YOUR OBJECTIVE: If an entry holds a picture, leave the picture out and copy the rest of the listing exactly.

SUPPLIED DATA:

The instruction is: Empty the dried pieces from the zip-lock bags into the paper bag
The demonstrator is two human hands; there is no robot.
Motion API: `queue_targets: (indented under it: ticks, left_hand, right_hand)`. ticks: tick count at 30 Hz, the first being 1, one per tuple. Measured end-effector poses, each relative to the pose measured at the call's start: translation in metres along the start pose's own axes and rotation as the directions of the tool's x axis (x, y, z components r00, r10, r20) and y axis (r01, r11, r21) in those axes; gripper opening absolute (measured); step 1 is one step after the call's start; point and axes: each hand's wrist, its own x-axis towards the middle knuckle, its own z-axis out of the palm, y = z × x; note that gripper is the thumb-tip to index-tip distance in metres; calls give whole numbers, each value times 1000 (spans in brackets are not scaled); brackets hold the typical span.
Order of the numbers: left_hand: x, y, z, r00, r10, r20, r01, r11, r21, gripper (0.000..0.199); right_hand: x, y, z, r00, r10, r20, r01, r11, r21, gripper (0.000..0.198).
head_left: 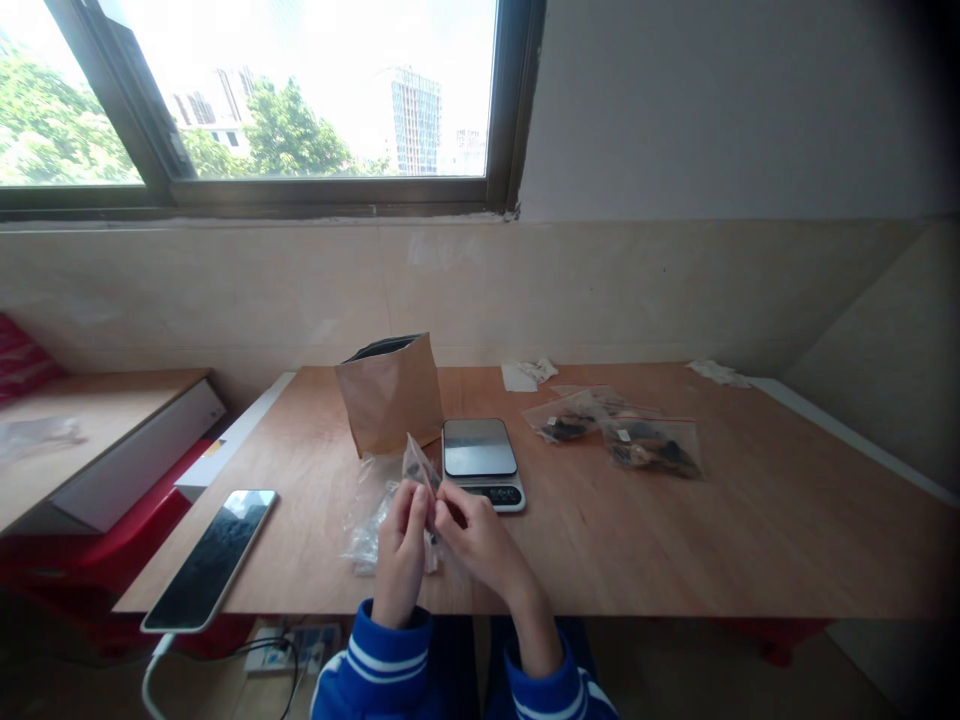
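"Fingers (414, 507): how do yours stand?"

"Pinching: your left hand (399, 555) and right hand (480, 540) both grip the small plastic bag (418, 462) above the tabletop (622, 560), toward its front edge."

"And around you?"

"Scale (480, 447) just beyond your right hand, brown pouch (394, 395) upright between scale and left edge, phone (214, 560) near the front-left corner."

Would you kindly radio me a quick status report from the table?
Left hand, right hand: both pinching small plastic bag. Bag near digital scale. Loose clear plastic close beside left hand.
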Motion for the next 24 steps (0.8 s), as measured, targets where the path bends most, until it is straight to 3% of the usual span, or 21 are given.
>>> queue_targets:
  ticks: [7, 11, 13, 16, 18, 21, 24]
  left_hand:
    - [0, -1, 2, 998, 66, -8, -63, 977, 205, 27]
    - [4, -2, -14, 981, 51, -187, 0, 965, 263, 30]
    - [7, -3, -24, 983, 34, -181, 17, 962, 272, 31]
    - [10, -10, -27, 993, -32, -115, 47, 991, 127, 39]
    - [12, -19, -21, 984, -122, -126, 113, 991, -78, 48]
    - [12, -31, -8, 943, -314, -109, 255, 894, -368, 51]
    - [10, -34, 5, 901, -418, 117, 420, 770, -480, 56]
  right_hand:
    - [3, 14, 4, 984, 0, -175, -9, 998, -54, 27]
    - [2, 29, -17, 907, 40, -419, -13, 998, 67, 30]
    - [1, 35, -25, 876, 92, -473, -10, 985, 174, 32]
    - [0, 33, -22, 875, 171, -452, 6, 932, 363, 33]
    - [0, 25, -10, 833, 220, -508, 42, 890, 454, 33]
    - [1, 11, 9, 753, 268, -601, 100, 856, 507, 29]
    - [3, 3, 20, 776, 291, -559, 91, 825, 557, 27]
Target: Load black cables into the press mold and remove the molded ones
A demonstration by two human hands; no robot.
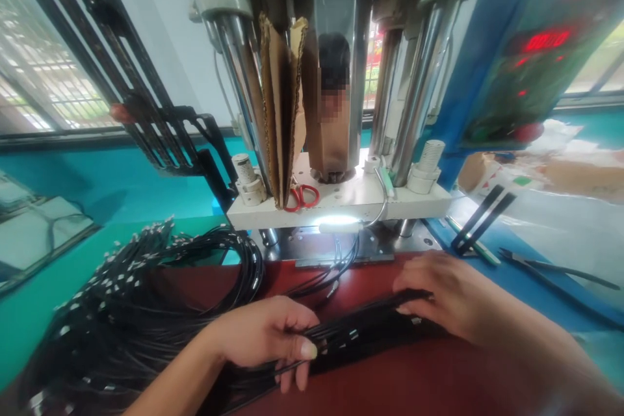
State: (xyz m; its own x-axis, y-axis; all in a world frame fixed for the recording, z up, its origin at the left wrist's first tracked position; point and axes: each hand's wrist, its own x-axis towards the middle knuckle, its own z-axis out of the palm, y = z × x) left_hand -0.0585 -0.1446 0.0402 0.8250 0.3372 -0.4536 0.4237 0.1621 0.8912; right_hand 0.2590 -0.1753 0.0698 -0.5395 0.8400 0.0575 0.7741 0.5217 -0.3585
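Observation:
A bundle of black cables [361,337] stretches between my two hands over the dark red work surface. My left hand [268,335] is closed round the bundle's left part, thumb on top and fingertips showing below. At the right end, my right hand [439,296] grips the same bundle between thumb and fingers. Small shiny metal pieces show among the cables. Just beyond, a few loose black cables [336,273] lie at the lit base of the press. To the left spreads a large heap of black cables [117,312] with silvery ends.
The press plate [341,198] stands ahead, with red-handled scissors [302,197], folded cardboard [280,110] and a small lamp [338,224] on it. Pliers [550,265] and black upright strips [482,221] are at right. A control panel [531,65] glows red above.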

RESULT BELOW:
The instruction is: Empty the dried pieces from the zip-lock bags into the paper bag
The demonstrator is two human hands; there is no robot.
Motion API: `queue_targets: (indented under it: ticks, left_hand, right_hand)`. ticks: tick count at 30 Hz, the first being 1, one per tuple. Measured end-effector poses, each relative to the pose measured at the call's start: translation in metres along the start pose's own axes and rotation as the directions of the tool's x axis (x, y, z components r00, r10, r20) and y axis (r01, r11, r21) in those axes; gripper opening absolute (measured); step 1 is one step after the call's start; point and axes: each hand's wrist, its own x-axis towards the middle knuckle, its own z-axis out of the palm, y = z × x; note that gripper is the thumb-tip to index-tip distance in metres; calls give whole numbers, each value times 1000 (spans in brackets are not scaled); brackets hold the typical span.
Order of the numbers: left_hand: x, y, z, r00, r10, r20, r01, r11, r21, gripper (0.000..0.199); right_hand: x, y, z, r00, r10, r20, r01, r11, r21, gripper (0.000..0.198).
head_left: 
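"Fingers (414, 507): how do yours stand?"

"Pinching: your left hand (399, 555) and right hand (480, 540) both grip the small plastic bag (418, 462) above the tabletop (622, 560), toward its front edge."

"And around you?"

"Scale (480, 447) just beyond your right hand, brown pouch (394, 395) upright between scale and left edge, phone (214, 560) near the front-left corner."

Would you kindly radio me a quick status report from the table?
Left hand, right hand: both pinching small plastic bag. Bag near digital scale. Loose clear plastic close beside left hand.
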Motion for the next 24 steps (0.8 s), as measured, targets where the path bends most, until it is straight to 3% of the usual span, or 21 are given.
>>> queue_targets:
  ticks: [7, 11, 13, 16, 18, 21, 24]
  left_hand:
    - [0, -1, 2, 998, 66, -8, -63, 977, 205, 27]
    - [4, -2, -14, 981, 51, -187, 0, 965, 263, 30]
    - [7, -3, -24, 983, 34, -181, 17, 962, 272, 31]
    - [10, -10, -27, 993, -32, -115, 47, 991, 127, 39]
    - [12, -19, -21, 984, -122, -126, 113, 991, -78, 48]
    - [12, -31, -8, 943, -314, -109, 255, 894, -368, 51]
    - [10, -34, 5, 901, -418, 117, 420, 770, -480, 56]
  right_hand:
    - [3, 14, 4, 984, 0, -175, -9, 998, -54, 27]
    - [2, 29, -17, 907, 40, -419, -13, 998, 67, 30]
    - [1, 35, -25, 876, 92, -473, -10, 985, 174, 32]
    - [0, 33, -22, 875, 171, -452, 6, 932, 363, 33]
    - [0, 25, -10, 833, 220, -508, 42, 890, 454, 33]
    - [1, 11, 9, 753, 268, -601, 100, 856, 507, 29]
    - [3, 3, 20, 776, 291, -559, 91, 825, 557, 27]
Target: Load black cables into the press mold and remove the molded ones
A demonstration by two human hands; no robot.
State: (xyz m; its own x-axis, y-axis; all in a world frame fixed for the recording, z up, its origin at the left wrist's first tracked position; point and axes: each hand's wrist, its own x-axis towards the middle knuckle, its own z-axis out of the palm, y = z × x) left_hand -0.0585 -0.1446 0.0402 0.8250 0.3372 -0.4536 0.4237 0.1621 0.8912; right_hand 0.2590 -0.1753 0.0698 -0.5395 0.8400 0.0575 0.7741 0.5217 -0.3585
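Observation:
A bundle of black cables [361,337] stretches between my two hands over the dark red work surface. My left hand [268,335] is closed round the bundle's left part, thumb on top and fingertips showing below. At the right end, my right hand [439,296] grips the same bundle between thumb and fingers. Small shiny metal pieces show among the cables. Just beyond, a few loose black cables [336,273] lie at the lit base of the press. To the left spreads a large heap of black cables [117,312] with silvery ends.
The press plate [341,198] stands ahead, with red-handled scissors [302,197], folded cardboard [280,110] and a small lamp [338,224] on it. Pliers [550,265] and black upright strips [482,221] are at right. A control panel [531,65] glows red above.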

Nothing else remains for this exercise.